Director: Ryon Baxter
Writer: Ryon Baxter
Stars: Derek W. Adam,  Jimmy Baxter,  Ryon Baxter

Ryon Baxter Writes, Directs and acts in “Green is Gold” that is about a father who goes to prison and his son Mason is forced to live with his older brother Cameron who has an interesting but compromising business.

Cameron is the older brother portrayed by Baxter who grows and sells cannabis on his rented property. After his father played by David Fine is arrested and sentenced to prison, Cameron’s younger sibling Mason (Jimmy Baxter) is sent to stay with Cameron and discover a new life with his older brother who teaches him to live his life and also shows him his secret business.

“Green is Gold” to me is everything you expect from a low budget independent movie. The storyline isn’t complex or layered. The soundtrack doesn’t stand out and is throughout the movie adding only an atmosphere to most of the scenes. The filming is mostly captured on handheld cameras and there is hardly any steady cam technique. All of the above isn’t criticising the movie by any means.

In fact the acting is decent and the natural chemistry between Mason and Cameron is probably down to the fact that Jimmy and Ryon are real life brothers. Most of the story revolves around Cameron’s business and is shot largely in his house or within his gardens where he grows his weed.

Mason from the beginning appears to be inadequate and low in confidence compared to Cameron who portrays a more streetwise and worldly older brother. He teaches the young boy how to stand up for himself after a scrap in his school with another boy.

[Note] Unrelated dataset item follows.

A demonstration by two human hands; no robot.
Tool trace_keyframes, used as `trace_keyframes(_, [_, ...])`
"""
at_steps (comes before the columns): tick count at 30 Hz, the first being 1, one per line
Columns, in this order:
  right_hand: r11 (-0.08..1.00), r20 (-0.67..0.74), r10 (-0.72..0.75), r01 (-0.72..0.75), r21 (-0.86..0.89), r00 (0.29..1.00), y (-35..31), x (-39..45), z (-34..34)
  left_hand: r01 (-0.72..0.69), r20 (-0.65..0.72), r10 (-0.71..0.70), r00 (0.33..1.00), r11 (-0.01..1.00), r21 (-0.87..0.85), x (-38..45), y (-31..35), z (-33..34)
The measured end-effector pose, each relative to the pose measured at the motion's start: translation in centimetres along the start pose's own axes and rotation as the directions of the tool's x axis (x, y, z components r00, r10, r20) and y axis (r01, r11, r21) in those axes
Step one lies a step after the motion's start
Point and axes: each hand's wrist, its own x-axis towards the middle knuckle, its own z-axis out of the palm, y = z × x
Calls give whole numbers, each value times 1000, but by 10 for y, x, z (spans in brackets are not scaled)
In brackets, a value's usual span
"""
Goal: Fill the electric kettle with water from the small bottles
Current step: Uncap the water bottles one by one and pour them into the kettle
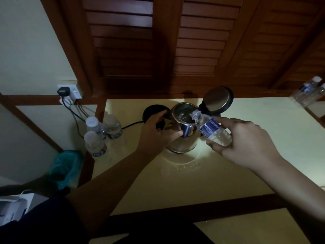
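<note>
A steel electric kettle (184, 136) stands mid-table with its lid (219, 99) flipped open. My left hand (156, 132) grips the kettle's left side, thumb and fingers curled round it. My right hand (246, 141) holds a small uncapped water bottle (211, 128) with a blue label, tilted so its mouth sits over the kettle's rim. Three capped small bottles (100, 132) stand together at the table's left edge.
The kettle's black base (153, 111) lies behind my left hand, its cord running to a wall socket (70, 93). More bottles (307, 90) stand at the far right. A green bag (66, 168) hangs off the table's left side. Louvred wooden doors rise behind.
</note>
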Motion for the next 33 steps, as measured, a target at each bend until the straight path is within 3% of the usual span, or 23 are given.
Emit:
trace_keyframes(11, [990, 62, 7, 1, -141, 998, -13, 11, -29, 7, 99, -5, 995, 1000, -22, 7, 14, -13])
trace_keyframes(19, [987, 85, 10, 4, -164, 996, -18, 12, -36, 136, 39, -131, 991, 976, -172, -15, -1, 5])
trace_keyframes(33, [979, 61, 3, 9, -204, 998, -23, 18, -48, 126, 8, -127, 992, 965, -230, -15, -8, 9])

There are some interesting scenes between both actors throughout the movie in particular when Cameron discovers some of his plants are destroyed due to an accidental error on Mason’s part. Whilst asking Mason how this could of happened, Cameron realises that Mason could be high on weed and asks him to be honest with him and tell him if he is high. Mason acting sheepish denies he is high leaving Cameron more annoyed with his younger brother lying to him than smoking the weed or the accidental burning of his plants. It’s scenes like this that you learn what the older brother is about and how important his relationship with his brother is and what trust means to him.

Another particular scene whilst completing a deal in someone’s house, the police appear upfront outside the house dealing with an unrelated incident and the scene is built up with some intense acting from the buyers squabbling amongst each other as Mason and Cameron hide under the house until the police leave the area. The sequence appears to last longer than it probably did but it was possibly the most interesting scene in the film. It added tension to the final part of the film and gives the audience an insight into the risks, the paranoia and stakes involved in drug dealing.

“Green is Gold” examines the life of a drug dealer and the life they lead full of risks and there is also a detection of paranoia in Cameron’s persona. Ryon Baxter does a fine job juggling between writing, directing and acting in one of the lead roles with ease and his real life little brother Jimmy is capable of matching his older brother in their scenes together and you wouldn’t detect that this is Jimmy’s first acting role as he plays the role convincingly.

“Green is Gold” is a decent short film with a simple storyline that will keep you interested for its 82 minute duration. It is as I said earlier a typical independent low budget movie with a soundtrack that is more a repetitive background noise that I would describe as “Headache Grey” it’s nothing more and nothing less.